Thirty years on, Stalin regularly tops the Levada Centre’s survey of ‘the most outstanding personality in history’, while half of Muscovites favour the return to Lubyanka Square of the statue of ‘Iron Felix’ Dzerzhinsky, founder of the Bolshevik political police.
Russian troops are massing on Ukraine’s borders. Moscow demands that Nato should stay out of the countries of the former USSR. The control of the media and public conversation tightens. And dissidents face prison or worse. No wonder some are accusing Vladimir Putin of wanting in some way to reconstitute the old USSR.

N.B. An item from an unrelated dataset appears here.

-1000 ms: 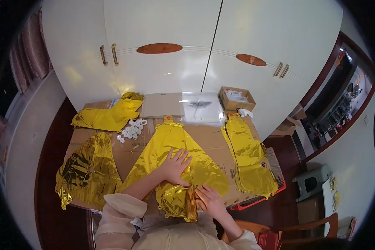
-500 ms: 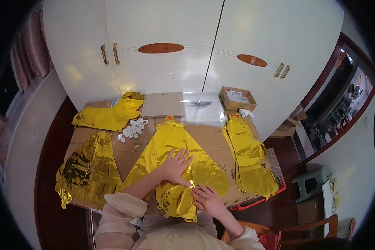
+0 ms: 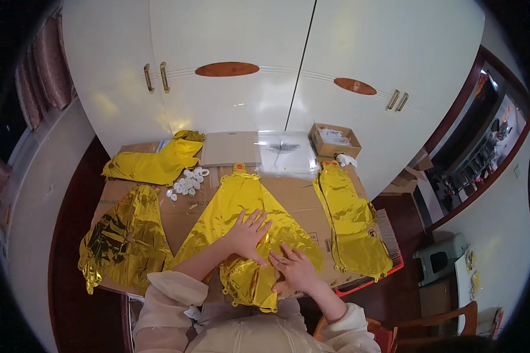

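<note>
In front of me a gold foil balloon (image 3: 241,203), flat and roughly triangular with a red-marked tab at its far end, lies on the cardboard-covered table. My left hand (image 3: 248,236) rests flat on its middle, fingers spread. Just to the right, my right hand (image 3: 295,269) lies on the near part of the foil with its fingers apart. Creases run through the foil around both hands. Another flat gold foil balloon (image 3: 129,238) lies at the left, a folded gold foil piece (image 3: 153,165) behind it, and a long gold foil balloon (image 3: 350,226) at the right.
Small white rings (image 3: 188,182) are heaped at the back left. Behind the balloon lie a cardboard sheet (image 3: 231,148) and clear plastic bags (image 3: 285,159). A small cardboard box (image 3: 334,138) holds white packets. A white cabinet (image 3: 229,35) borders the table's far side.
My right hand has moved slightly up and spread its fingers over the foil. My left hand stays in place on the balloon.
</note>
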A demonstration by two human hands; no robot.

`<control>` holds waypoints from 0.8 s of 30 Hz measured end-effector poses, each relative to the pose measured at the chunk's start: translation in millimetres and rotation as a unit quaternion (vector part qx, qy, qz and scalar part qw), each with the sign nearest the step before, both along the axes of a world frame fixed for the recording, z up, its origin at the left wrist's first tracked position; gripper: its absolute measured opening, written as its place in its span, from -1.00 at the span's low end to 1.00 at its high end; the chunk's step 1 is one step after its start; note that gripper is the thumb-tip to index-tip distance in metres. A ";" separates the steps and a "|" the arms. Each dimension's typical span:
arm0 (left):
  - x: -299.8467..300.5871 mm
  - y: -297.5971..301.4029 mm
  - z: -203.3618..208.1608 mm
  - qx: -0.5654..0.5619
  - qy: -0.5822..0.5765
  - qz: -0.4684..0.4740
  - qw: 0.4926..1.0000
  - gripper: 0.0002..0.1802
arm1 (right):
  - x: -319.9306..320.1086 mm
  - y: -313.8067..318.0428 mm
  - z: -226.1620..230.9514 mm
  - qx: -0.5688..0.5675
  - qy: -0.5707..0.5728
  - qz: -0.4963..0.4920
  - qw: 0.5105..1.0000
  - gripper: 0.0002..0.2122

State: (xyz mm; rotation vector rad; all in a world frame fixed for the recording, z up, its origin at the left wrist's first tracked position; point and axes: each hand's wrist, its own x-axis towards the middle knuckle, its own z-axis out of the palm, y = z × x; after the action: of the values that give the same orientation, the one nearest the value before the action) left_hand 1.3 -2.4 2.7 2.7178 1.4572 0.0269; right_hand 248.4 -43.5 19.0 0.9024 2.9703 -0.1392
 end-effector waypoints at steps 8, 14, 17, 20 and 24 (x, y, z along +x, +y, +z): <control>-1.3 1.5 -2.5 0.001 -0.012 0.002 1.000 0.50 | 2.9 -4.1 10.6 0.027 0.024 0.042 0.998 -0.20; 0.1 0.6 -0.8 -0.007 -0.003 0.007 1.000 0.51 | 19.1 -20.5 5.7 -0.018 0.125 0.125 0.984 -0.59; 1.6 1.1 2.6 -0.022 0.000 0.009 1.000 0.51 | 25.6 -31.0 -1.1 -0.006 0.138 0.132 0.982 -0.67; 1.4 -0.9 6.0 -0.033 0.002 0.017 0.999 0.51 | 29.8 -38.5 1.2 -0.037 0.138 0.138 0.980 -0.69; 1.4 -1.3 6.9 -0.035 0.001 0.018 0.999 0.51 | 31.0 -46.2 11.8 -0.022 0.158 0.146 0.976 -0.72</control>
State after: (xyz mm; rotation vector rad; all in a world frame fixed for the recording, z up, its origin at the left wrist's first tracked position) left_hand 2.7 -3.7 9.6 2.6368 1.4781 -0.0259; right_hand 279.4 -89.7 30.9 0.4655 3.3324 -0.3678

His often-quoted line that its collapse was ‘a major geopolitical catastrophe’ of the twentieth century,’ as well as his evident dislike of Gorbachev would seem to reinforce the notion that this is a quintessential Homo Sovieticus out to restore what was lost.
Of course, the truth is much more complex. That comment about a ‘geopolitical catastrophe,’ for example, was made in a very specific context, about the way the partition of a country left large communities of ethnic Russians or Russian-speakers effectively stranded in other countries.
Indeed, Putin has also said that ‘anyone who doesn’t regret the passing of the Soviet Union has no heart. Anyone who wants it restored has no brains.’
We should not take Russian ‘sovstalgia’ too seriously. When Russians vote for Stalin as an ‘outstanding personality,’ they are voting not for the Gulags and the Terror, but for an idealised notion of national glory and purpose.